= Ranju Yadav =

Nepali artist (born 1986)

Ranju Yadav (born 1986) is a Nepali Mithila artist, social activist, and recipient of the National Fine Art Award. Through the traditional visual language of Mithila painting, her works focus on highlighting social issues such as dowry, child marriage, caste discrimination, female feticide, and gender-based violence. Her work integrates traditional Mithila art with contemporary social commentary.

== Early life and education ==
Yadav was born in 1986 in Saptari District, Madhesh Province, Nepal. She learned Mithila painting from her mother, grandmother, and other women in her family, following the long-standing tradition in which the art form is passed down through generations of women. Her early exposure to the paintings that decorated household walls and courtyards laid the foundation for her later artistic career.

Growing up in rural Madhesh, Yadav witnessed the effects of dowry-related violence, gender-based discrimination, and other social inequalities. These experiences later became central themes in her artwork, which seeks to raise awareness about issues affecting women and marginalized communities.

== Career ==
Yadav began working as a professional artist after receiving encouragement from fellow Mithila artist Ajit Sah. Rather than limiting Mithila painting to its traditional use on household walls and floors, she started producing works on paper and canvas, making them suitable for exhibitions and permanent collections.

Her first solo exhibition, Colours of Change, was held at the Nepal Art Council in Kathmandu in 2019. The exhibition presented 29 paintings that explored issues such as women's rights, social inequality, dowry, and child marriage through the visual vocabulary of Mithila art. The exhibition attracted national media attention and established Yadav as one of a growing number of Mithila artists using the tradition to engage with contemporary social issues.

Over the years, Yadav has participated in exhibitions and cultural exchange programs both in Nepal and abroad. Her paintings have been displayed in Bangladesh, Myanmar, the Maldives, Germany, Denmark, and Finland, where they have been featured as examples of Nepal's Mithila artistic tradition.

== Artistic Style ==
Yadav's work combines the visual characteristics of traditional Mithila painting with commentary on present-day social issues. Her paintings frequently address dowry, child marriage, caste discrimination, untouchability, women's empowerment, female feticide, gender equality, and social justice.

Although her subject matter reflects contemporary concerns, Yadav continues to use traditional Mithila (also Madhubani) motifs such as fish, peacocks, lotus flowers, geometric patterns, and intricate decorative borders.
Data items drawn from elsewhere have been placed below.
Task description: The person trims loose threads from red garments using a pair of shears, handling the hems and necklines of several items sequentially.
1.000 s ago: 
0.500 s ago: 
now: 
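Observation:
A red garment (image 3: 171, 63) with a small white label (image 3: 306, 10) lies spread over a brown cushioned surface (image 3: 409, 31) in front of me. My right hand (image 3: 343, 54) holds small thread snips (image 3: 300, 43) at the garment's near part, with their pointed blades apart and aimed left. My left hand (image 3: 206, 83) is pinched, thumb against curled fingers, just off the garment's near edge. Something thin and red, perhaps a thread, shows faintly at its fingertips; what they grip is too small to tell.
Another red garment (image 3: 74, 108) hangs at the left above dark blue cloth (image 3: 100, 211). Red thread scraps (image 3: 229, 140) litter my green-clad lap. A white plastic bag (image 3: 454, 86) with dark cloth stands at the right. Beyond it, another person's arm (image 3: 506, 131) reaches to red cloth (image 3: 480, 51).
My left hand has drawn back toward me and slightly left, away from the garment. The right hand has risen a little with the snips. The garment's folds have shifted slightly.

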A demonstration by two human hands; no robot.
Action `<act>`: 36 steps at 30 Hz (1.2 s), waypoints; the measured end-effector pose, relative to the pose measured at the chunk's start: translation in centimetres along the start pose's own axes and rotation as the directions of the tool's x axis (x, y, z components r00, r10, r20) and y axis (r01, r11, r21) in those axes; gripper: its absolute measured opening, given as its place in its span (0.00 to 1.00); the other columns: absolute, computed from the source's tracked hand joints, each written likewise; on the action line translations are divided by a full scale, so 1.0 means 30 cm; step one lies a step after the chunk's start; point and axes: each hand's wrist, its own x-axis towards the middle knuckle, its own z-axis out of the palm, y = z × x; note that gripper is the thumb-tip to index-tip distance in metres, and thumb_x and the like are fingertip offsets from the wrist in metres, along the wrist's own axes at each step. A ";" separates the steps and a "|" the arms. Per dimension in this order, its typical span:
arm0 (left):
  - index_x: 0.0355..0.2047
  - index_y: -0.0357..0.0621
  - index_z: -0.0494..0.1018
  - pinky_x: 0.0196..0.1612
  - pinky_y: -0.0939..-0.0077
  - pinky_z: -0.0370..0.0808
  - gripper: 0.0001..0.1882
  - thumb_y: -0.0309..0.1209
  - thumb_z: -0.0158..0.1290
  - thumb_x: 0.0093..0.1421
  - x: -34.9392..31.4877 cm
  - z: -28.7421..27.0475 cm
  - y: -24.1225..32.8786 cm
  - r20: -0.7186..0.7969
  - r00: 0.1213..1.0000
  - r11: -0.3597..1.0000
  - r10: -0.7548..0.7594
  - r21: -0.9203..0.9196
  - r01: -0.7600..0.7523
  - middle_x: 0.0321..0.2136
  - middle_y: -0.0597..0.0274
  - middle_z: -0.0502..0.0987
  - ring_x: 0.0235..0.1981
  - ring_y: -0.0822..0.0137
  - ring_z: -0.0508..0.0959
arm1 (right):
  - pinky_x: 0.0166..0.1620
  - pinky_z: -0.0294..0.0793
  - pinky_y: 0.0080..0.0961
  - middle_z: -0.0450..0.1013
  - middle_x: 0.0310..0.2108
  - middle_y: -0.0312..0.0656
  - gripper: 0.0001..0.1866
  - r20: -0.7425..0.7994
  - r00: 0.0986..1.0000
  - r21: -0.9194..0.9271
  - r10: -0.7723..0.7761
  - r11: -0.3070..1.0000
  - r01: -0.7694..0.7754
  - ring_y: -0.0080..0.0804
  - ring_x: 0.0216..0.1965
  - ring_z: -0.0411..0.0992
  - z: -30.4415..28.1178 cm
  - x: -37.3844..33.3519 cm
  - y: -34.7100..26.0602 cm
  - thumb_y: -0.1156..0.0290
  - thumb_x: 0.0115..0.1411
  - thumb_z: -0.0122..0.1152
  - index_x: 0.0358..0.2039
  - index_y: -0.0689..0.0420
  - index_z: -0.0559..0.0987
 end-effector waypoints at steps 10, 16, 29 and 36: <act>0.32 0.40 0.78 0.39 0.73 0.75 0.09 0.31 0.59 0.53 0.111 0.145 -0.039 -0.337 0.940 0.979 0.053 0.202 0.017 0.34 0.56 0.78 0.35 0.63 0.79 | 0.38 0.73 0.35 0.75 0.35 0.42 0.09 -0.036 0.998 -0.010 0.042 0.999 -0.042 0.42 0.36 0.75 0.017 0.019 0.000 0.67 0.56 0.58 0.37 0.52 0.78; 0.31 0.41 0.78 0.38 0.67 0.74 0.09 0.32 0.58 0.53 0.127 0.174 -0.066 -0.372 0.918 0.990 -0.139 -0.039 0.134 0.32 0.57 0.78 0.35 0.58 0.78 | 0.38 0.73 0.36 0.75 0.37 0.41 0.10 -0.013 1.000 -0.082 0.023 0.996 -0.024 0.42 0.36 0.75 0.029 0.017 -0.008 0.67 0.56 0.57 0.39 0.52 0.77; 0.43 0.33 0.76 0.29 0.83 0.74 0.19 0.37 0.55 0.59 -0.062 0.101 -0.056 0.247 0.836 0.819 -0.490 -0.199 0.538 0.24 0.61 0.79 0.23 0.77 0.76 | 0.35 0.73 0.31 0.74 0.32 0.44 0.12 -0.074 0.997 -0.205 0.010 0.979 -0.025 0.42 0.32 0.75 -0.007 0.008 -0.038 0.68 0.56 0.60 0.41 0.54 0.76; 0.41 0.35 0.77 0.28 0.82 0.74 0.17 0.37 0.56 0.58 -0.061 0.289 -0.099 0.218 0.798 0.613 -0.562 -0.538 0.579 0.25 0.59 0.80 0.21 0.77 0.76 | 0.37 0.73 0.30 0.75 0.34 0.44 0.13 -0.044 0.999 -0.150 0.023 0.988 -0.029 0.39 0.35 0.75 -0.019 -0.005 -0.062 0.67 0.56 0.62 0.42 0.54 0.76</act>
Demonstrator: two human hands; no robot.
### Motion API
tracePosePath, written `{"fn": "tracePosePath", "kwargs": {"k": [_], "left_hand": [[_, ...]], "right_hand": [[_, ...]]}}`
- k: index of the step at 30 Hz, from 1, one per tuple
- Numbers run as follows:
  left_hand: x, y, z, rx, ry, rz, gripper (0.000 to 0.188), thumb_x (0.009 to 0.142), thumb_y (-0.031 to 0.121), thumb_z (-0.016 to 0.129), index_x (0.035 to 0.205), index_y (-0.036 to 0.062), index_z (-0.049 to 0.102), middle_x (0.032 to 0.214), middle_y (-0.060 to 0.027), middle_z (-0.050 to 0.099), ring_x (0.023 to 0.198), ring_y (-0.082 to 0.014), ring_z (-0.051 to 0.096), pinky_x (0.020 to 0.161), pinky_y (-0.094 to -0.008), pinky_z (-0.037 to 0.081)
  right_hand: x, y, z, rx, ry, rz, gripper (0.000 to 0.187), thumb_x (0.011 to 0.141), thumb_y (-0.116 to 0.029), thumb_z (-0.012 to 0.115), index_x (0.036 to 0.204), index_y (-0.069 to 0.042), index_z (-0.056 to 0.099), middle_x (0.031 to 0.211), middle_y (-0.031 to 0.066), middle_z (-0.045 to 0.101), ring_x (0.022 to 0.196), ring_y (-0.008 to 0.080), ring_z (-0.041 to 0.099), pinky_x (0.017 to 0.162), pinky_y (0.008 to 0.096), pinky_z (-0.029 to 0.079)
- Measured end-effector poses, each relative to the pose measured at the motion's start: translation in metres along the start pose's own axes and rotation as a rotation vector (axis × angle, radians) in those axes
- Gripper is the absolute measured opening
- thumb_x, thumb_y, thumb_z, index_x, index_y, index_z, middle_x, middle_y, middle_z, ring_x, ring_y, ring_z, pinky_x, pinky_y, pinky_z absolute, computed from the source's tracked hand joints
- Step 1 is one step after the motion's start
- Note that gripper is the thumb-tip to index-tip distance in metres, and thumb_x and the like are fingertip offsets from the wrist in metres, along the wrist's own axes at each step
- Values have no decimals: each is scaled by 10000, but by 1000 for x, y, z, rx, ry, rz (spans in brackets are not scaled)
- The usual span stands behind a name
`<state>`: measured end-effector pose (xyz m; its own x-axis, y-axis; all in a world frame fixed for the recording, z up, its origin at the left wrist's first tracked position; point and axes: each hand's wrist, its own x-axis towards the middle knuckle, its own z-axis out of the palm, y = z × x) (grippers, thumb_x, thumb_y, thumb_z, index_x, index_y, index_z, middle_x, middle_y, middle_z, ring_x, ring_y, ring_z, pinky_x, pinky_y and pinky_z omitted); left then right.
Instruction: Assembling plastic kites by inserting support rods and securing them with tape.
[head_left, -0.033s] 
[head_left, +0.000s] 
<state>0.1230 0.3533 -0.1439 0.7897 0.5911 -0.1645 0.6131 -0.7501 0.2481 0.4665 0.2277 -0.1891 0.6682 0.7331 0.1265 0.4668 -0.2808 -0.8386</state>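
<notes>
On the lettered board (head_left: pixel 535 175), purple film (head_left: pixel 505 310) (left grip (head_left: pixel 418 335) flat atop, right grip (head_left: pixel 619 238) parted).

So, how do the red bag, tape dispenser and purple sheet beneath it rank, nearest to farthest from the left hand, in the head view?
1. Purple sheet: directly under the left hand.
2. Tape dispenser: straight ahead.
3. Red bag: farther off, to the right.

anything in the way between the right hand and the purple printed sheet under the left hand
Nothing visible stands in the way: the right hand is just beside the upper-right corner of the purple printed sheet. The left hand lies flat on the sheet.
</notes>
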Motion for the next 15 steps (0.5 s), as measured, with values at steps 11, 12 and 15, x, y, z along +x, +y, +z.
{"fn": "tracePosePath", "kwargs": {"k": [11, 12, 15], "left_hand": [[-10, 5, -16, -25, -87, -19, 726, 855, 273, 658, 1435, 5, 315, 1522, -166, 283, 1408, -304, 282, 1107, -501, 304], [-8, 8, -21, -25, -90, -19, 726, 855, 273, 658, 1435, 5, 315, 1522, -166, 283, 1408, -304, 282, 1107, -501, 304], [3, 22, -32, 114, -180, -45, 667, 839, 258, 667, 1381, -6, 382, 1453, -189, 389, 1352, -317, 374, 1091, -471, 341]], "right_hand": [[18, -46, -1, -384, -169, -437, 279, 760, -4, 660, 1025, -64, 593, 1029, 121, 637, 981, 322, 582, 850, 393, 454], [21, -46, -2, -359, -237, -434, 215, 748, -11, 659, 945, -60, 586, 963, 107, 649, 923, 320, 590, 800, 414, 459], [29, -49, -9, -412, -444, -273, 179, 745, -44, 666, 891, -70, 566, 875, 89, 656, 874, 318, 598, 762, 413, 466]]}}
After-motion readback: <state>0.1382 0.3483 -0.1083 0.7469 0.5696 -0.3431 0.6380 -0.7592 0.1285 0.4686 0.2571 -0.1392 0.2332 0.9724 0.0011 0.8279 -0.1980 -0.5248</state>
Art writers have noted that her work demonstrates how Mithila painting has evolved from a domestic folk tradition into a medium for public dialogue and social advocacy.

== National & International Recognition ==
- National Fine Art Award (2019): Ranju won this top honor in the traditional artwork category at the National Fine Arts Exhibition, hosted by the Nepal Academy of Fine Arts (NAFA).
- Fifty Influential Women of Nepal (2024): She was named one of the country's influential female trailblazers for using folk art to fight gender violence, featured on Nepalian Art's Profile Highlights.

She has also represented Nepal in regional and international exhibitions and cultural programs promoting Mithila art and Nepali cultural heritage.

== Selected Exhibitions ==
A chronological history of her solo, group, and curatorial projects includes:

- 2018 — Nepal Art Fair (Bangladesh): A regional cross-border showcase introducing Nepali folk aesthetics to international art buyers, as reported by The Rising Nepal's Artist Spotlight.
- 2019 — Colors of Change (Nepal): Her debut solo gallery showcase exhibiting 29 distinct, message-driven paintings at the Nepal Art Council.
- 2010 — SAARC Art Exhibition & Workshop (Maldives): Represented Nepal in a regional South Asian cultural exchange framework, detailed in her Museum of Nepali Art Archive.
- 2024 — Multi-National European Art Tour: A consecutive 33-day diplomatic and cultural tour across major cities including Frankfurt and Berlin in Germany, Copenhagen in Denmark, and Helsinki in Finland. Her final European tour stop featured 40 customized canvas pieces, archived via Sahityapost English News.
- 2025 — Nepal International Art Exhibition (Nepal): Stepped behind the scenes as the primary Exhibition Coordinator for a major multinational group event that brought dozens of regional works to NAFA.
- 2026 — From Mountain to Sea International Art Exhibition (Bangladesh): Ranju served as a virtual special guest and speaker for this cross-border exhibition held at Safiuddin Shilpalaya in Dhaka. The showcase featured acrylic-on-canvas works from eight Nepali artists created under her leadership during the Mithila Art Workshop 2025, highlighted by The Rising Nepal's Feature.
- 2026 — Kathmandu Art Biennale (Nepal): Contributed her unique canvas patterns and modern heritage compositions to this massive national visual arts gathering, showcased via the Kathmandu Art Biennale Gallery Updates.